-- What is being asked --
Please work out how many lines in the entries below include the string "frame", and reply with the number alone.

-- Saved entries --

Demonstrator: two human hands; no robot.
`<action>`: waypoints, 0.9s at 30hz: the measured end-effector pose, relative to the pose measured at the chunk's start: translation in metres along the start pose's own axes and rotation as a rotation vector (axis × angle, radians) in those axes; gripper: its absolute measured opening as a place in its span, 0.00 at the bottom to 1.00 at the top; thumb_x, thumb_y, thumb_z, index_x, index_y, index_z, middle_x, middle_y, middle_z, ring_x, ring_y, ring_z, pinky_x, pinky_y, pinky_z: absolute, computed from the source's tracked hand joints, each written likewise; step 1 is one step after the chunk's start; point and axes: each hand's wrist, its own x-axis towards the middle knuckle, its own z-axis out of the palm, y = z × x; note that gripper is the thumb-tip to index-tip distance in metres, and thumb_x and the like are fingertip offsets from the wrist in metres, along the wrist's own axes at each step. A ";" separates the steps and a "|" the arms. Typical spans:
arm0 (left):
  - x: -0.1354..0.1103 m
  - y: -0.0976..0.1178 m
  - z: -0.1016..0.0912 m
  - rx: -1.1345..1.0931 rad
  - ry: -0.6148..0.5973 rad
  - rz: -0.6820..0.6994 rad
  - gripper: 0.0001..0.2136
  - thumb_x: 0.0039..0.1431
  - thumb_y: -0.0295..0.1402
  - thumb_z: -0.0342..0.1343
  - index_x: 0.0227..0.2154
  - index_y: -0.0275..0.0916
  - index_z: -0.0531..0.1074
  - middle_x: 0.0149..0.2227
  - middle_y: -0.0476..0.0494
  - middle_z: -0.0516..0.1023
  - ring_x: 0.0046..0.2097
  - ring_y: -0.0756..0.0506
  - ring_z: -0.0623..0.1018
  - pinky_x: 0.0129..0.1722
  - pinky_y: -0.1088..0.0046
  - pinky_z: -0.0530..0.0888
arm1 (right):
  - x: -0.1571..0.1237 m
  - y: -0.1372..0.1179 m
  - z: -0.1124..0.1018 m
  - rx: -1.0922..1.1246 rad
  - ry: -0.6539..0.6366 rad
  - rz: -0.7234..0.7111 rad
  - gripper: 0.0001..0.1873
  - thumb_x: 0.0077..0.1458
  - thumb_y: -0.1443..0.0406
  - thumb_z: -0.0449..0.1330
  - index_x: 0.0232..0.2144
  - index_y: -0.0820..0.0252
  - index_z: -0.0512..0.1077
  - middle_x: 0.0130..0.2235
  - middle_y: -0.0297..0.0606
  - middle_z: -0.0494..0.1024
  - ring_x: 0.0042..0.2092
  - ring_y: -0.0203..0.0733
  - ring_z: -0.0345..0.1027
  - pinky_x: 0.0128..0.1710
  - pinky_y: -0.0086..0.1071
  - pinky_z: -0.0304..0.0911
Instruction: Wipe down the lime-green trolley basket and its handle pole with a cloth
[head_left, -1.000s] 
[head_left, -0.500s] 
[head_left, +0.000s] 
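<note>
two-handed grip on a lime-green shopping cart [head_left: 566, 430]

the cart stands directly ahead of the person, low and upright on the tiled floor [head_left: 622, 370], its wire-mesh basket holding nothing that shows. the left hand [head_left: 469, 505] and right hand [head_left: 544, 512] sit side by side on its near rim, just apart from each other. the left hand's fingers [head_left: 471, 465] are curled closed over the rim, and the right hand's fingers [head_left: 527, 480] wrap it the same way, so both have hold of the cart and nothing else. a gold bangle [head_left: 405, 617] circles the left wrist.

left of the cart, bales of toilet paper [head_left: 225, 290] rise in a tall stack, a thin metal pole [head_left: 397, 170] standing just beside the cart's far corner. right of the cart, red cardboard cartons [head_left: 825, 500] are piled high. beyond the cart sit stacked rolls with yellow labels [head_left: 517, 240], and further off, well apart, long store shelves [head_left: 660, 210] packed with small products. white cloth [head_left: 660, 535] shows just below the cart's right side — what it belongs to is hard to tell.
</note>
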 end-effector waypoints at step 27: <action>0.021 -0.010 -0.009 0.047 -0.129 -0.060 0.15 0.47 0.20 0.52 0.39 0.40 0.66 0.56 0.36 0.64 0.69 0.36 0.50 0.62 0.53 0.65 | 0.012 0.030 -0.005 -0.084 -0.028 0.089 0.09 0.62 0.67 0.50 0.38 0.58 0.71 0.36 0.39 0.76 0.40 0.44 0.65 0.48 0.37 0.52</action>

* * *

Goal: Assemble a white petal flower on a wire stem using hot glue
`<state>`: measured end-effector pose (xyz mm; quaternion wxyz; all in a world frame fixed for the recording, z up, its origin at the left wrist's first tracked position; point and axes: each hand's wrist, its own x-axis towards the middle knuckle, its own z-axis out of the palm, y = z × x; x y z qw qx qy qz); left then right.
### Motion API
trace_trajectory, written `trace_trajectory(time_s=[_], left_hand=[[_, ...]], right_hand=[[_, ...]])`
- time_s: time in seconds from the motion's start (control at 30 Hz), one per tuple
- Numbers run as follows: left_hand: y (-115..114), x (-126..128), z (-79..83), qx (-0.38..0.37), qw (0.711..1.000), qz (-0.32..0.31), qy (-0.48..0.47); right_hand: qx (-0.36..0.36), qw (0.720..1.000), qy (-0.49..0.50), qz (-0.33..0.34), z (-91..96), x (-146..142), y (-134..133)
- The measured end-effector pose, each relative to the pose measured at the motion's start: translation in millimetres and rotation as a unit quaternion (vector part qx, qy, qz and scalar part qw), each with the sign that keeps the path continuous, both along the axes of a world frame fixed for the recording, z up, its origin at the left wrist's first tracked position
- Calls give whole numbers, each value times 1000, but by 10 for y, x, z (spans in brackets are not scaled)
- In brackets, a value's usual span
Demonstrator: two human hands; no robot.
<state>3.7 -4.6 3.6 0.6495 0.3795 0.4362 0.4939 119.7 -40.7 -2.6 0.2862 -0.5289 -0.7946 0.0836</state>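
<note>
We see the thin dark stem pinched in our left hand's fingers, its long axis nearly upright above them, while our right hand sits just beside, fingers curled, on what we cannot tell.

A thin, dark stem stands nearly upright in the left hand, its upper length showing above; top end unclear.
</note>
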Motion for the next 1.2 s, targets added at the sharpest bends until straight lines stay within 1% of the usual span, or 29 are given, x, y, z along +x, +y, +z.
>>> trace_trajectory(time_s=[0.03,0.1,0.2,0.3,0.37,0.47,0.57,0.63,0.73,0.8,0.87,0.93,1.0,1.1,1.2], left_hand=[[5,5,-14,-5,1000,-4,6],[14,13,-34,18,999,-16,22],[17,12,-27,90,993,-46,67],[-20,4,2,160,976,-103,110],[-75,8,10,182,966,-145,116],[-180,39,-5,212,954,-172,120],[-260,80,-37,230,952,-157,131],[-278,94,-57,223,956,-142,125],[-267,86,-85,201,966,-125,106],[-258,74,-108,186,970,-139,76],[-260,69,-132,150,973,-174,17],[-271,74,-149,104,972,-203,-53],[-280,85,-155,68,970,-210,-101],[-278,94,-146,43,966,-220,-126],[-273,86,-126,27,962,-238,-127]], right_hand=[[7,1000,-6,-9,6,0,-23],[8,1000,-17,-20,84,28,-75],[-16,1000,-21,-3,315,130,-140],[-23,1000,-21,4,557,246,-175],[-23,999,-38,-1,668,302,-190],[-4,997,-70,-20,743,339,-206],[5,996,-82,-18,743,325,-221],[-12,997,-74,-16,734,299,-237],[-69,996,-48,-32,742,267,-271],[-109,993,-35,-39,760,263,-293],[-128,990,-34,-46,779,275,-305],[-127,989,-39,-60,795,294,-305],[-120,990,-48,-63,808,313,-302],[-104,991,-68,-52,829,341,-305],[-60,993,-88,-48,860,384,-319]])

-- Written solution --
2